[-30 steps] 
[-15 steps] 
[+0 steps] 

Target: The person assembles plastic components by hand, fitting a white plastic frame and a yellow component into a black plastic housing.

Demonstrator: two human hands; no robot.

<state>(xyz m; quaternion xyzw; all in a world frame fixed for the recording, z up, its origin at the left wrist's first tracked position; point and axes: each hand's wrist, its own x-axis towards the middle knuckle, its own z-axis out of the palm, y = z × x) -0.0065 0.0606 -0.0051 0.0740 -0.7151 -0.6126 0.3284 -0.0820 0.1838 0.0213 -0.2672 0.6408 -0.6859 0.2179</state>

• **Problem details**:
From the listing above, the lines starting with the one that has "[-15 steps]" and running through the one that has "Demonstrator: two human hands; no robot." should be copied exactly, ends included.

• **Result for this exercise**:
[-15 steps] 
[+0 steps] 

Target: The person assembles plastic components by hand, fitting a white plastic frame and a yellow component into a black plastic housing.

Demonstrator: two human hands; no robot.

No further output is needed here.